**Required work:** What you return must match the listing below exactly.

**Given material:**

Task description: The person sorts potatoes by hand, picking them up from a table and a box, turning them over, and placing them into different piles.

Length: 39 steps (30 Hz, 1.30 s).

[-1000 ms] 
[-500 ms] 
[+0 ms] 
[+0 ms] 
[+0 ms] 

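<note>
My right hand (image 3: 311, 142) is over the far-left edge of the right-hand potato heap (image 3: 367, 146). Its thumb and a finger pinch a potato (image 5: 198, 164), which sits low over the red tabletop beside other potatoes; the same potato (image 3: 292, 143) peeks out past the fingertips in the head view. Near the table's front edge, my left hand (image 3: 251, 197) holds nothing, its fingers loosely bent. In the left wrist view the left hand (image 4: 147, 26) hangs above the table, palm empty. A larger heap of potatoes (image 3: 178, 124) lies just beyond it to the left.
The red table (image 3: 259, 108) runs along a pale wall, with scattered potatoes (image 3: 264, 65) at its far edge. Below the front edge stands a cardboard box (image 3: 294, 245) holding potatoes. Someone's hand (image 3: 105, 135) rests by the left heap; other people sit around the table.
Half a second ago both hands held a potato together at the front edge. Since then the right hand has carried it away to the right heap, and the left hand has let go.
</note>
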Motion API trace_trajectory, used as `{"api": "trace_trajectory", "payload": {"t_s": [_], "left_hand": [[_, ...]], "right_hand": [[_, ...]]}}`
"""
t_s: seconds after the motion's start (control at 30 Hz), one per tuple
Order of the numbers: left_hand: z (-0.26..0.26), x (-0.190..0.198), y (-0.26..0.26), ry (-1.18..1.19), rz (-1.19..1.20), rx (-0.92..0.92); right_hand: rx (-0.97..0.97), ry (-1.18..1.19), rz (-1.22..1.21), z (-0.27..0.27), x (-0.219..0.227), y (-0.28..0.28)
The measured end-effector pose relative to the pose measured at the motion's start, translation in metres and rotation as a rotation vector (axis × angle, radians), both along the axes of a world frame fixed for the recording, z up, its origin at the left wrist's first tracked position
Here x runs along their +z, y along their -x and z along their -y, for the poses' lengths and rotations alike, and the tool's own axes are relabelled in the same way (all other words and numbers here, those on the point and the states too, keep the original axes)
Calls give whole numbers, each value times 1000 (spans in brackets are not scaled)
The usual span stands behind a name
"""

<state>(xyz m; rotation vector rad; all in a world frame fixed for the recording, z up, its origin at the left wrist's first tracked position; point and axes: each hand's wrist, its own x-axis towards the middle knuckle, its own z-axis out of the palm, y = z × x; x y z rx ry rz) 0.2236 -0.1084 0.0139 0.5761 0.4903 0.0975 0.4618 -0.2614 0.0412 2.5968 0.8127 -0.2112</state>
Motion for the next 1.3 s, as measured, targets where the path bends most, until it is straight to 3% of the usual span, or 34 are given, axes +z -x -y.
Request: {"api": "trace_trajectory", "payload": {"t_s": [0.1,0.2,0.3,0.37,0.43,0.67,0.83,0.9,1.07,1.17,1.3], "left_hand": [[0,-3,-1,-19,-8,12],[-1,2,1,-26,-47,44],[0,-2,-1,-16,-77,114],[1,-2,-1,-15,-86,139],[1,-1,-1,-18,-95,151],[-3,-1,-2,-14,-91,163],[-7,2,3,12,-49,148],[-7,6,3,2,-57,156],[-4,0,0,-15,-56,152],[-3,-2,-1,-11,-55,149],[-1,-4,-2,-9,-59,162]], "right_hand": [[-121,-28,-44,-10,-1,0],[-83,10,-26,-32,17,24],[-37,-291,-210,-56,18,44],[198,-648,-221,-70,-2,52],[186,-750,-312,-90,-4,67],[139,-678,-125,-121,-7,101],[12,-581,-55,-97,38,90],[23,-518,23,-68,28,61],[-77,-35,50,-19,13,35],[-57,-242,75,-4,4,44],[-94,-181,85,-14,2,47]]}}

**Exercise result:**
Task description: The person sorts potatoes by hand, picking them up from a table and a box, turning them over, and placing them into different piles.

Length: 39 steps (30 Hz, 1.30 s).

[-1000 ms] 
[-500 ms] 
[+0 ms] 
[+0 ms] 
[+0 ms] 

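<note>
My right hand (image 3: 311, 142) is over the far-left edge of the right-hand potato heap (image 3: 367, 146). Its thumb and a finger pinch a potato (image 5: 198, 164), which sits low over the red tabletop beside other potatoes; the same potato (image 3: 292, 143) peeks out past the fingertips in the head view. Near the table's front edge, my left hand (image 3: 251, 197) holds nothing, its fingers loosely bent. In the left wrist view the left hand (image 4: 147, 26) hangs above the table, palm empty. A larger heap of potatoes (image 3: 178, 124) lies just beyond it to the left.
The red table (image 3: 259, 108) runs along a pale wall, with scattered potatoes (image 3: 264, 65) at its far edge. Below the front edge stands a cardboard box (image 3: 294, 245) holding potatoes. Someone's hand (image 3: 105, 135) rests by the left heap; other people sit around the table.
Half a second ago both hands held a potato together at the front edge. Since then the right hand has carried it away to the right heap, and the left hand has let go.
</note>
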Motion API trace_trajectory, used as `{"api": "trace_trajectory", "payload": {"t_s": [_], "left_hand": [[_, ...]], "right_hand": [[_, ...]]}}`
"""
t_s: seconds after the motion's start (control at 30 Hz), one per tuple
Order of the numbers: left_hand: z (-0.26..0.26), x (-0.190..0.198), y (-0.26..0.26), ry (-1.18..1.19), rz (-1.19..1.20), rx (-0.92..0.92); right_hand: rx (-0.97..0.97), ry (-1.18..1.19), rz (-1.22..1.21), z (-0.27..0.27), x (-0.219..0.227), y (-0.28..0.28)
The measured end-effector pose relative to the pose measured at the motion's start, translation in metres and rotation as a rotation vector (axis × angle, radians), both along the axes of a world frame fixed for the recording, z up, its origin at the left wrist's first tracked position
Here x runs along their +z, y along their -x and z along their -y, for the poses' lengths and rotations alike, and the tool's own axes are relabelled in the same way (all other words and numbers here, those on the point and the states too, keep the original axes)
Calls give whole numbers, each value times 1000 (spans in brackets are not scaled)
The usual span stands behind a name
"""

<state>(xyz m; rotation vector rad; all in a world frame fixed for the recording, z up, its origin at the left wrist's first tracked position; point and axes: each hand's wrist, its own x-axis towards the middle knuckle, its own z-axis out of the palm, y = z × x; x y z rx ry rz) 0.2236 -0.1084 0.0139 0.5761 0.4903 0.0975 0.4618 -0.2614 0.0412 2.5968 0.8127 -0.2112</state>
Motion for the next 1.3 s, as measured, targets where the path bends most, until it is straight to 3% of the usual span, or 34 are given, axes +z -x -y.
Request: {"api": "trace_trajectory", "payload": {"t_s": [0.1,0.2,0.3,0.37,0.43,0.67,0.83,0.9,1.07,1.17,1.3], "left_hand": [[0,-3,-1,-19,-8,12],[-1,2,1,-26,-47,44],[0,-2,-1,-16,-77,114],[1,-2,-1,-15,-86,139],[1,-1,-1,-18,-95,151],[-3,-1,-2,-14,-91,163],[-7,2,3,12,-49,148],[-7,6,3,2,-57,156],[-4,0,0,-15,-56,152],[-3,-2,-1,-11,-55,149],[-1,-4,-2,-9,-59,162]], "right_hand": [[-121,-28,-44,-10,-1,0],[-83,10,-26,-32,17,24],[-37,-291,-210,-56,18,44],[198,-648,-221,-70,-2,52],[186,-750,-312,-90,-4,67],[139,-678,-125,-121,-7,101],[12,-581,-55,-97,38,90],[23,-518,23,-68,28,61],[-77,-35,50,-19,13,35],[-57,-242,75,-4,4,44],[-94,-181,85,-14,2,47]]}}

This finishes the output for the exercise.